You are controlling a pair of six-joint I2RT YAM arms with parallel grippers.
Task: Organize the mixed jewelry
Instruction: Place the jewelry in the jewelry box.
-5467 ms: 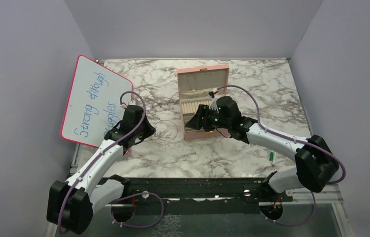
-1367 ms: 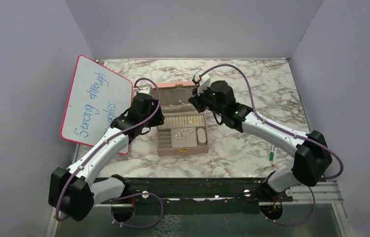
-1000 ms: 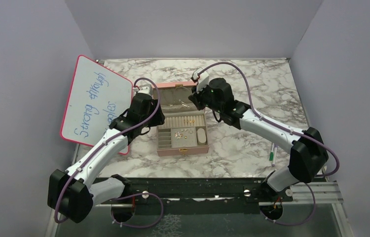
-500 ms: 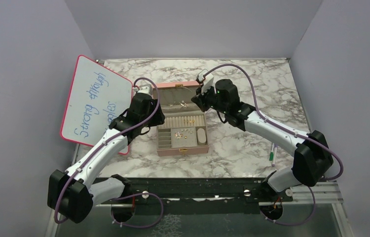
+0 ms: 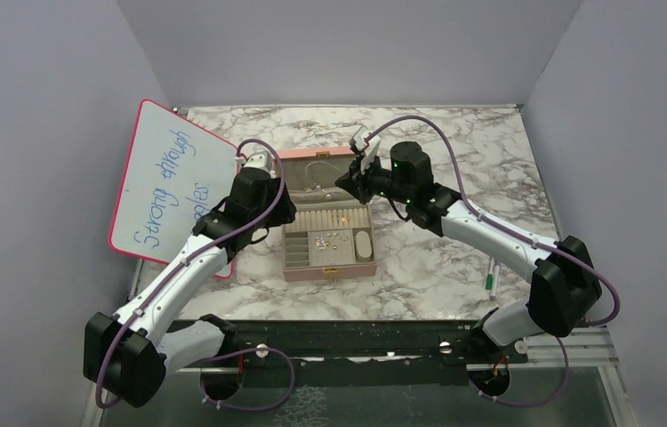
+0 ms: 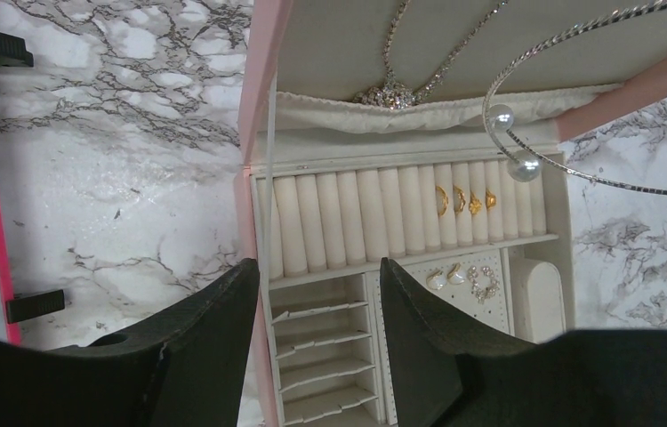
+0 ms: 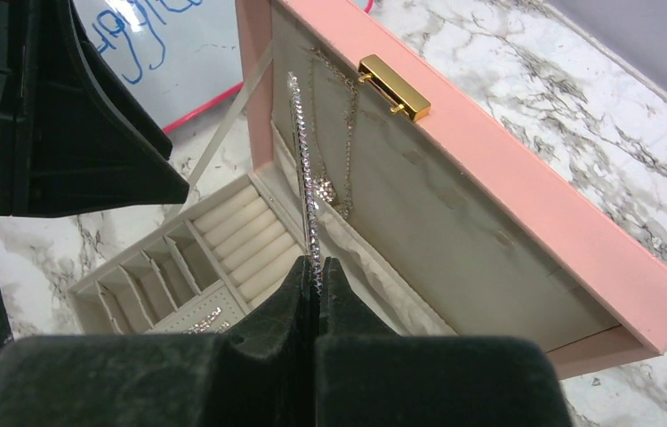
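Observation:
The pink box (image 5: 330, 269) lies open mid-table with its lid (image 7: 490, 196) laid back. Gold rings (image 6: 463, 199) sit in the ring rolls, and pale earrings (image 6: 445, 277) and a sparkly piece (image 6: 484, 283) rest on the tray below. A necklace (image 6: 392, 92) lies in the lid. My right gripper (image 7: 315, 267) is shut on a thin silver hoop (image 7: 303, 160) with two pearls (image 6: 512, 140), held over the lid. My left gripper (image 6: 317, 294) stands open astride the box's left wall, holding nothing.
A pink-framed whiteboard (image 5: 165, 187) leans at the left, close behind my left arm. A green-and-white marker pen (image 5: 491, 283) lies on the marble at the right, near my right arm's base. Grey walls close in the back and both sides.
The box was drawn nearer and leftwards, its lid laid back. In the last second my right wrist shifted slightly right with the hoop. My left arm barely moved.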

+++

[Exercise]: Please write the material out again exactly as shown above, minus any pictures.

[Output below]:
You are controlling a pair of six-joint I2RT YAM arms with parallel grippers.
Task: Organize the mixed jewelry
Instruction: Place the jewelry in the jewelry box.
-5467 ms: 
-1367 ms: 
-1000 ms: 
-500 ms: 
+0 ms: 
+0 ms: 
+0 ms: 
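Observation:
The pink box (image 5: 330, 269) lies open mid-table with its lid (image 7: 490, 196) laid back. Gold rings (image 6: 463, 199) sit in the ring rolls, and pale earrings (image 6: 445, 277) and a sparkly piece (image 6: 484, 283) rest on the tray below. A necklace (image 6: 392, 92) lies in the lid. My right gripper (image 7: 315, 267) is shut on a thin silver hoop (image 7: 303, 160) with two pearls (image 6: 512, 140), held over the lid. My left gripper (image 6: 317, 294) stands open astride the box's left wall, holding nothing.
A pink-framed whiteboard (image 5: 165, 187) leans at the left, close behind my left arm. A green-and-white marker pen (image 5: 491, 283) lies on the marble at the right, near my right arm's base. Grey walls close in the back and both sides.
The box was drawn nearer and leftwards, its lid laid back. In the last second my right wrist shifted slightly right with the hoop. My left arm barely moved.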

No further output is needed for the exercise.